Chasing Stars

The night sky plasters a layer of darkness above us like a ceiling. We lie stretched out on a blanket, our phones inside the house and turned off. The air is still, as the fireflies appear sporadically and then dip back shyly into the darkness. I’m not thinking about my potential mosquito bites or how tired I’ll be tomorrow. Instead, I listen to the low hum of my sister’s voice as she describes the stars we’re lying under.

“Does it comfort you?” She hesitates with a tone of anticipation. “Does it comfort you to know that there is a whole unknown world out there?” It’s a pretty random question, even for her. But everything feels so uncomplicated that it seems like the right conversation to have.

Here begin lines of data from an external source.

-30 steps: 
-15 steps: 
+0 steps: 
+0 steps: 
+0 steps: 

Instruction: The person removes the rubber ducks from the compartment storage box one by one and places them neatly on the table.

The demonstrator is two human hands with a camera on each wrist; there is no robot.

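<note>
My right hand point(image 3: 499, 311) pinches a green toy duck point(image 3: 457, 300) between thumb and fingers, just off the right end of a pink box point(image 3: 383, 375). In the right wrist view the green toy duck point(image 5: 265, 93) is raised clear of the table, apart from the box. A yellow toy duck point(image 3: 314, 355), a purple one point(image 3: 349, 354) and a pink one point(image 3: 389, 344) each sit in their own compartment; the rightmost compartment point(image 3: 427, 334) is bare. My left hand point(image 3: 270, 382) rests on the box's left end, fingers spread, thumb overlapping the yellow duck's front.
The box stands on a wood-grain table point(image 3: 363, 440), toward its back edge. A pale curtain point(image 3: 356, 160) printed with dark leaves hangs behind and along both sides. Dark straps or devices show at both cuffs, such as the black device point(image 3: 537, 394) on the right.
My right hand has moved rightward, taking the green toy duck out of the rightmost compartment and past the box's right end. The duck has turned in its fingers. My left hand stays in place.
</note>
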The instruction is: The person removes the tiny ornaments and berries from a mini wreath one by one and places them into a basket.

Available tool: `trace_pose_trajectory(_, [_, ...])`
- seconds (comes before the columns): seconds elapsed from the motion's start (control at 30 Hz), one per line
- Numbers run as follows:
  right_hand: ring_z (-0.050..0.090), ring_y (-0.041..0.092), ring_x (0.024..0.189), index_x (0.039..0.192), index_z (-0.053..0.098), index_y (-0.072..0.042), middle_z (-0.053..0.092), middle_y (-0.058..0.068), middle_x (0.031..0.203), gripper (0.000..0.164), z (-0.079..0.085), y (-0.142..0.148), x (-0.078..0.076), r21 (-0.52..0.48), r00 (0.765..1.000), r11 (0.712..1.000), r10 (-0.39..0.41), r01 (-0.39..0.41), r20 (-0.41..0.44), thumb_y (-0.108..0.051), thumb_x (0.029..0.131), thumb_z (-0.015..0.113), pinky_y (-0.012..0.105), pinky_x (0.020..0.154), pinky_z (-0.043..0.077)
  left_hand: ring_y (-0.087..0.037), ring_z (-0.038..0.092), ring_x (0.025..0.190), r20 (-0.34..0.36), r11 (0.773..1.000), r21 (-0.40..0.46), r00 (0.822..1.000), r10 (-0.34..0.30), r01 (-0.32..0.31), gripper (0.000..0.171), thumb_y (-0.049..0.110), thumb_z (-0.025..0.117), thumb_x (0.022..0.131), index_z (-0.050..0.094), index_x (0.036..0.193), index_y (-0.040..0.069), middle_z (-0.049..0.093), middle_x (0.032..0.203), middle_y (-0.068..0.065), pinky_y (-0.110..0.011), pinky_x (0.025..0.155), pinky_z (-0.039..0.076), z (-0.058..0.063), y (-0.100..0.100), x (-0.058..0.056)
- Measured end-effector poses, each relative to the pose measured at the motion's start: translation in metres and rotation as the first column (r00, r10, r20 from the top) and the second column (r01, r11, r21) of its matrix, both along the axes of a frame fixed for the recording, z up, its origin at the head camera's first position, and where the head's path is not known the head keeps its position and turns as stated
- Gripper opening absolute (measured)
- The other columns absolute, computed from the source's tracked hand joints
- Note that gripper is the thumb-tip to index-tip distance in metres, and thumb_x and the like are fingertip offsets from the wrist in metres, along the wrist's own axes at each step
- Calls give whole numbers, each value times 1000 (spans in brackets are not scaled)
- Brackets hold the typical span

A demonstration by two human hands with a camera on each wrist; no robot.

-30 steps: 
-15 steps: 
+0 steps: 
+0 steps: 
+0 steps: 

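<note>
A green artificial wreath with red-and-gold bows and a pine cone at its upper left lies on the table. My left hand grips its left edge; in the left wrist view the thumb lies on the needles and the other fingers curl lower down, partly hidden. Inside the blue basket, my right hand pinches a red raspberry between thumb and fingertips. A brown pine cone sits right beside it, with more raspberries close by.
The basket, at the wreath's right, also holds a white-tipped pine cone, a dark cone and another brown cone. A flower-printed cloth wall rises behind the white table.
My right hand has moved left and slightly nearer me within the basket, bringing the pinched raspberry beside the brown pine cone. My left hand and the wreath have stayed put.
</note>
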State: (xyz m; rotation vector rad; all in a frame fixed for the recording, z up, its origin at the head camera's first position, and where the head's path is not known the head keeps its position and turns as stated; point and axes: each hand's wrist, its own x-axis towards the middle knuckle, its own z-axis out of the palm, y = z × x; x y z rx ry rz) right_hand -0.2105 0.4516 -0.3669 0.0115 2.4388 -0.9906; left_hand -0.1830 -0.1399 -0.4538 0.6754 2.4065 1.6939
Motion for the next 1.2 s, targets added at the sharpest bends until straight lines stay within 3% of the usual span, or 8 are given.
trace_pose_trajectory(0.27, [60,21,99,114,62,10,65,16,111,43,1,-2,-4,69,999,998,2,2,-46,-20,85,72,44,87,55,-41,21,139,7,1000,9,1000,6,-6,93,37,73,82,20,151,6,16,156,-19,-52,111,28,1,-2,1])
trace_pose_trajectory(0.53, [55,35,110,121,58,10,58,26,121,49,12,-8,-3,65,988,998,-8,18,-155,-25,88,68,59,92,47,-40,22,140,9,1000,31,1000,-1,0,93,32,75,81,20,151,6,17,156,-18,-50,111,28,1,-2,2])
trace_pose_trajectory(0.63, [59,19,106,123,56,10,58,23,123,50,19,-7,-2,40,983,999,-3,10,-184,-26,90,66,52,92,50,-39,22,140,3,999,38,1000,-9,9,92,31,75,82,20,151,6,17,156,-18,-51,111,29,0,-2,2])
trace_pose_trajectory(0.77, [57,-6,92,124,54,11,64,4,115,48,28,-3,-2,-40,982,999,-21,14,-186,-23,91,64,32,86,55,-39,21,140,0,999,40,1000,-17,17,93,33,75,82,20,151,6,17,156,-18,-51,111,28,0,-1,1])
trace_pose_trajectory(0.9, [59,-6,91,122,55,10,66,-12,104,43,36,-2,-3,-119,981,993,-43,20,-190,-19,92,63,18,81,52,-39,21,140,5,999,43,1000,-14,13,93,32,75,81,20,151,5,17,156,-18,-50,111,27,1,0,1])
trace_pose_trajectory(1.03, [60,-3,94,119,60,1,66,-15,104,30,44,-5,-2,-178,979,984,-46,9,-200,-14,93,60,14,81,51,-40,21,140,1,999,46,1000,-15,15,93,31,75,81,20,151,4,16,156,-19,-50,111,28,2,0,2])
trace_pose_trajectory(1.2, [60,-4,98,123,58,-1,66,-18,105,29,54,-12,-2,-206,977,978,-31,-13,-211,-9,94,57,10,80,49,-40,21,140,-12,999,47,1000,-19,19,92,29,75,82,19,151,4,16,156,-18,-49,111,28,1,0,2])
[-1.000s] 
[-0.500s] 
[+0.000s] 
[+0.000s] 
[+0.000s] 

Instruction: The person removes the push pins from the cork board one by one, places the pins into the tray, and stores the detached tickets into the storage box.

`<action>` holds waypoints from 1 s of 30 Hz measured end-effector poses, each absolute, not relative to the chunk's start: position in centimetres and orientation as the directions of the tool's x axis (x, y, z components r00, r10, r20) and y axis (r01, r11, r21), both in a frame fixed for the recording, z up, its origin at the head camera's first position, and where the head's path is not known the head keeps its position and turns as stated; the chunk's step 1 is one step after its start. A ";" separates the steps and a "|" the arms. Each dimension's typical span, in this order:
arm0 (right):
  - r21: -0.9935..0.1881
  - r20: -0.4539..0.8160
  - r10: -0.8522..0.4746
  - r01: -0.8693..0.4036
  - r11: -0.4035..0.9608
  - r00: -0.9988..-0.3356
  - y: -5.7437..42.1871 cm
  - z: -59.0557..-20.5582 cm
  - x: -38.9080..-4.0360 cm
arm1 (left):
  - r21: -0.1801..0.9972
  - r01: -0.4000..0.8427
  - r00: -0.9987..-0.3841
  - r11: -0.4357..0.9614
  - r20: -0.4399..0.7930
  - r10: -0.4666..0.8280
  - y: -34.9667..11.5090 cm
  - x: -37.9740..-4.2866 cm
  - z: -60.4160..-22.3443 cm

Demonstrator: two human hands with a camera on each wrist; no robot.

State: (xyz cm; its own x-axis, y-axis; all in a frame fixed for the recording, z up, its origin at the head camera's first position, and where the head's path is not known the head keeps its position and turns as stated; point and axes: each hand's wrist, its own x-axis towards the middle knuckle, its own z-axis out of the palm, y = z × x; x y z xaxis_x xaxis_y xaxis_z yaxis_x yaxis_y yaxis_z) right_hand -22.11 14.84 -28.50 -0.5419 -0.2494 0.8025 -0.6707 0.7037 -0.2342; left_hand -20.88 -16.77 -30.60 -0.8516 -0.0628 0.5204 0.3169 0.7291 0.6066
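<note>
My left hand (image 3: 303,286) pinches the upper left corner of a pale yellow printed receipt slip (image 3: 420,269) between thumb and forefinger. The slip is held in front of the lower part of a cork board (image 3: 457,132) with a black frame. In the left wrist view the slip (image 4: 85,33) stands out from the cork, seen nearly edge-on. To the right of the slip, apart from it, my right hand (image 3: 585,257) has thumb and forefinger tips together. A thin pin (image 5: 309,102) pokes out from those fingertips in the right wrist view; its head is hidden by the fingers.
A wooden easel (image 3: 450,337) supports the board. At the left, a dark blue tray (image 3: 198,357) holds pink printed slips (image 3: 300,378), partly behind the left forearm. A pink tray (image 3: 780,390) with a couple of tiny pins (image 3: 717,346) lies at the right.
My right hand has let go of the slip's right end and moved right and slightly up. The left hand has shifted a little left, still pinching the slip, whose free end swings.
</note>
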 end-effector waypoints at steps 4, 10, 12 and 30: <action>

“I don’t know,” I respond, still staring straight up at the sky. “I guess it’s both comforting and terrifying.”  

“Terrifying?” She exclaims, shocked. “How can it be terrifying?”

“Well, it makes you realize that you don’t really matter. Like, none of this — not you, not me, not the people we know or the things we do. I mean, what are we compared to the stars that will still be here millions of years from now?”

She’s silent for a moment, slowly processing what I’d said. We’re only two years apart, but sometimes it feels like four. Difference in age creates one hole in our relationship, but our personality differences open many more. Although I was born only one minute after my twin brother, I am the first-born in spirit. I’m the classic type-A perfectionist. Don’t worry, I’m working on it.

Despite our holey swiss cheese relationship, we’re as close as the cars on the I-95. I always pack her bag when we go on trips because if she packs hers, she’ll forget underwear. Oh, and we share a room, so that definitely adds to the dynamic. I go from picking up the clothes she left strewn over the floor, to singing every lyric of Summer Nights with her at 11:00 pm, in our parallel twin beds.

Lily is like a sparkler. She’s the kind of light that you hesitate before igniting. Not because you don’t want to, but rather, because it’s so forceful, so full. She is so full. Not physically, she’s actually long and lanky. But her presence is all encompassing. And her light makes you want to trace your name into the darkness with it. She turns her face towards me, her freckly nose crinkling thoughtfully.  

“I guess that makes a little sense,” she says, though I know she’s still skeptical.

“To me it’s exciting. It’s exciting to know that there is so much left to discover. So many corners of the earth to explore.”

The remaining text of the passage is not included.